А кассирша доедала бутерброд. Она смахнула крошки со стола в газету, свернула ее кульком и бросила в урну. Подвинула ближе к себе карточку и уже надорванную пополам сберкнижку — я ведь закрывал счет Репнина, я ведь сегодня должен поспеть в магазин за автомобилем.
— Распишитесь еще раз! — сказала она. — Подпись нечеткая…
Она-то как раз была красивая женщина. Лет тридцать назад, конечно, немолодая уже, но она вроде этого и не скрывала обычными женскими ухищрениями, от которых они еще страшнее становятся, и потому старухой ее нельзя было назвать.
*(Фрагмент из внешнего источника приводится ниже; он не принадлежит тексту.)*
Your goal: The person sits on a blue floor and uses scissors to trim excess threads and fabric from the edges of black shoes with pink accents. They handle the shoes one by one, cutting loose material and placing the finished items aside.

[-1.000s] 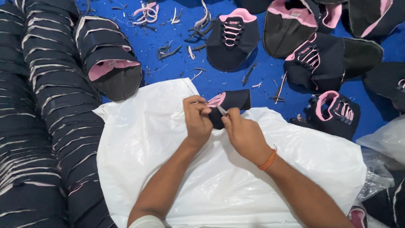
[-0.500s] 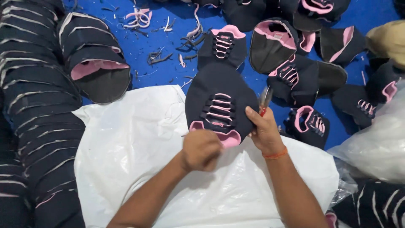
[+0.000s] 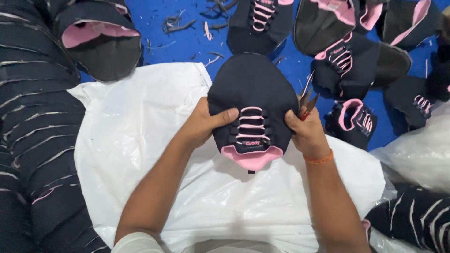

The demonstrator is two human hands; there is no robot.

…Не знаю уж, откуда это у меня, только старух я с детства побаивался и не люблю. Стариков сколько угодно есть красивых, видных, посмотреть приятно, а старухи меня пугают, потому что очень уж несправедливо с ними обходится времечко, как трактором по их лицам ездит, мнет гладкую кожу в жеваную сеть морщин, и мышцы, когда-то бархатные, упругие, виснут пустыми дряблыми мешками, глаза тускнеют, западают, гаснут, а времечко все бушует, изгаляется, хулиганит, словно мстит им за что-то, корчит, крючит их времечко, мнет, давит, пока не натешится вдоволь — глядите, мол, люди добрые, какое страшилище я сотворило из красавицы, она ведь так нравилась вам когда-то, вы так ее хотели!..
Так вот, эта кассирша уцелела как-то, хотя и для нее времечко не бесследно прошло. Она-то своей судьбы за этим окошечком дождалась, пришел ее ненаглядный принц, дал ей прикурить от хорошей жизни. Вот доела она свой бутерброд, не с колбасой и не с сыром, не с икрой, а лежал на сером хлебушке ломтик мяса из борща — я видел это точно — к нему прилипли кусочки капусты и свекла. И это было для меня символом ужасной, отвратительной бедности, в которой все они хотели держать меня тоже, кабы я сам не распорядился по-другому, и не лежала передо мной чужая, уже надорванная серая сберкнижка, стоившая ровно две тысячи рублей плюс проценты за пять лет, и в деньги эти были вложены бутерброды из остатков борщевого мяса, неиспользованные отпуска, сверхурочные, отказ от такси и жаркая давка в переполненных автобусах часов «пик», одни туфли в год, сигареты «Прима», а не «Столичные» — в три раза дешевле, и масса всякого другого, что мне было ненавистно, и кассирша спрашивала теперь, почему на ордере нечеткая подпись, а я засмеялся и сказал:
— У меня прямо беда — до сорока лет подпись неустоявшаяся. Я специально для всех бухгалтерских расчетов с собой паспорт ношу. Давайте еще раз подпишусь аккуратнее…
Показал паспорт, еще раз расписался, она открыла стол и стала считать деньги.
— Получите! Две тысячи триста одиннадцать рублей…
На Арбате я остановил такси и велел шоферу ехать в Медведково — мне было безразлично, куда ехать. Из Медведкова поехал через весь город в Зюзино, потом вернулся в центр. За все заплатил девять рублей и, глядя вслед уезжающему такси, бормотал бессмысленно и злобно: придется подождать с телефоном и дачей, дорогой Николай Иванович.
В карманах приятно тяжелели пачки денег и вороненый браунинг. И вдруг совершенно неожиданно подумал о том, что Николаю Ивановичу будет жаль только браунинга — ведь деньги ему вернут. Все денежки, до копейки, вместе с процентами. А вычтут эти деньги у материально ответственных лиц, допустивших грубую халатность в обращении с денежными ценностями, — у страшненькой контролерши в английском вязаном костюме и седой кассирши, приносящей на работу бутерброды из остатков мяса в крошках свеклы и капусты.